Night Life - Ray Price


This is the second day in a row that we’ve had an album from someone named Price, and if yesterday’s Alan Price LP offered an interesting glimpse into the concerns of the British everyman in the early 70’s, this country gem from Ray Price gives us an equally revealing view of the end of the honky tonk era in America in the early 60’s. This is a profoundly intimate country album, and it almost seems to take on a life of its own as it wistfully evokes the end of the era brought about by Hank Williams, with whom Price briefly shared a room in the early 50’s. But it seems pointless to bemoan the death of honky tonk when Night Life foreshadows so much incredible music to come. Night Life is one of country’s first concept albums, and even if Marty Robbins made a more fully-realized concept album a few years earlier with Gunfighter Ballads and Trail Songs, Price’s set of odes to loneliness, lost love, and, sure ‘nuff, the night life itself, is a much more timeless set of tunes. The title track alone is, pardon my excessive enthusiasm, one of the all-time greatest American songs ever written, period. At the juncture of country and jazz (which would be further explored throughout the 60’s and eventually turned into the crystalline twangy pop of the Nashville “countrypolitan” sound), “Night Life” is a beauteous tribute to those shadowy characters that inhabited the musical underworld of the pre-outlaw generation South. Featuring some of the most heartbreaking pedal steel ever put to wax (courtesy of the god-like Buddy Emmons), it was written by Willie Nelson years before his pot-smokin’ hillbilly image would make him a superstar.

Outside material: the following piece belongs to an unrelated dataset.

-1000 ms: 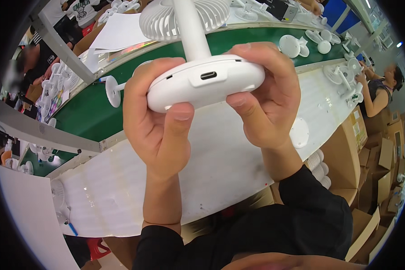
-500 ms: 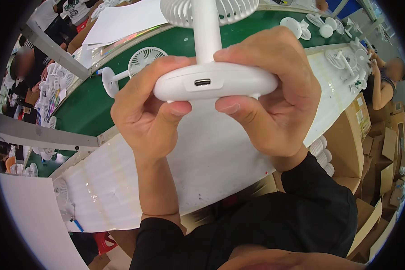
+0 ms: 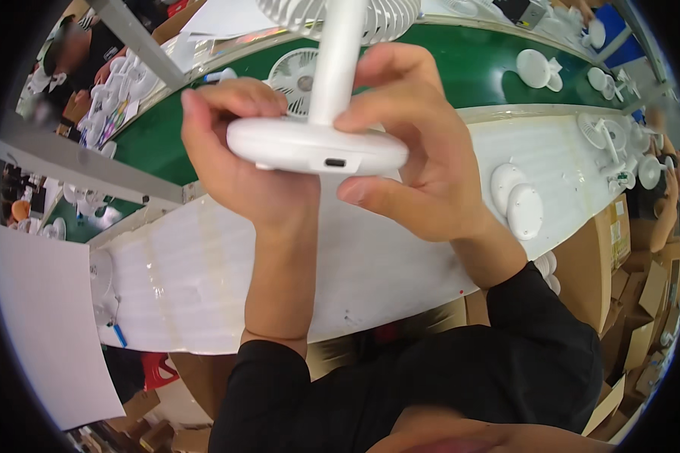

The rest of the album is almost as stellar, as Price’s semi-legendary backing group, the Cherokee Cowboys, pretty much invent the “Nashville sound” that would characterize country music in the 60’s. This album was not a success for Price upon its initial release. Yet time has been kind to it, and it’s now rightly viewed as one of country music’s greatest moments. Price would go on to become a superstar in his own right with some schlockier, strings-laden material later in the decade, but Night Life is his finest moment. (For some reason, the reissue of this album that I’m working with only includes “Night Life” with a rather tedious spoken introduction, so I’ve included the Columbia single release as well.)

The night life ain’t no good life, but it’s my life.